- Opening Delimiter -

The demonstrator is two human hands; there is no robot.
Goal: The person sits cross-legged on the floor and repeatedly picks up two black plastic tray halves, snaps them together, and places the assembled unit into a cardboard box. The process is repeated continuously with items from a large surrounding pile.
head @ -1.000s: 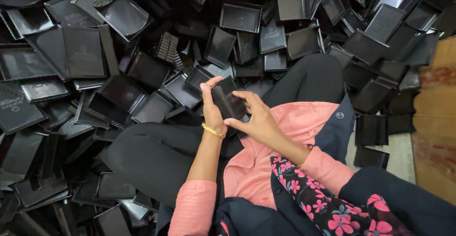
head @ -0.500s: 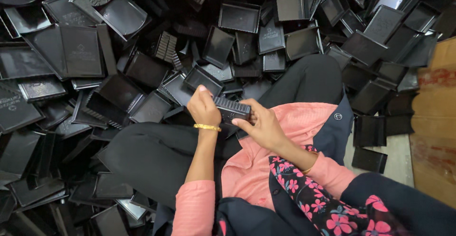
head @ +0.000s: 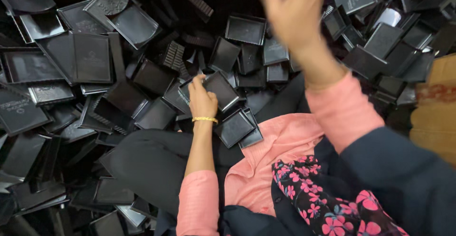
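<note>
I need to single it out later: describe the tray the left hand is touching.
Start at the pile of black plastic trays, then find the left hand wearing a gold bangle. Its fingertips meet a square black tray, tilted corner-down, its pale rim catching light.

I take this for a packing workshop: glossy black plastic trays (head: 92, 58) heaped across the floor beside brown cardboard (head: 439, 108).
</note>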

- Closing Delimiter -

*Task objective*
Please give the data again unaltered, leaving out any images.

*Task answer*
The demonstrator is two human hands; there is no robot.
Goal: The person sits cross-legged on the floor and repeatedly picks up two black plastic tray halves, snaps them together, and places the assembled unit into a cardboard box. The process is repeated continuously with items from a large surrounding pile.
head @ -1.000s: 
head @ -0.500s: 
head @ +0.000s: 
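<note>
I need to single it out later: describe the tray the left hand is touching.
Start at the pile of black plastic trays, then find the left hand wearing a gold bangle. Its fingertips meet a square black tray, tilted corner-down, its pale rim catching light.

I take this for a packing workshop: glossy black plastic trays (head: 92, 58) heaped across the floor beside brown cardboard (head: 439, 108).
</note>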

There is nothing more to this answer.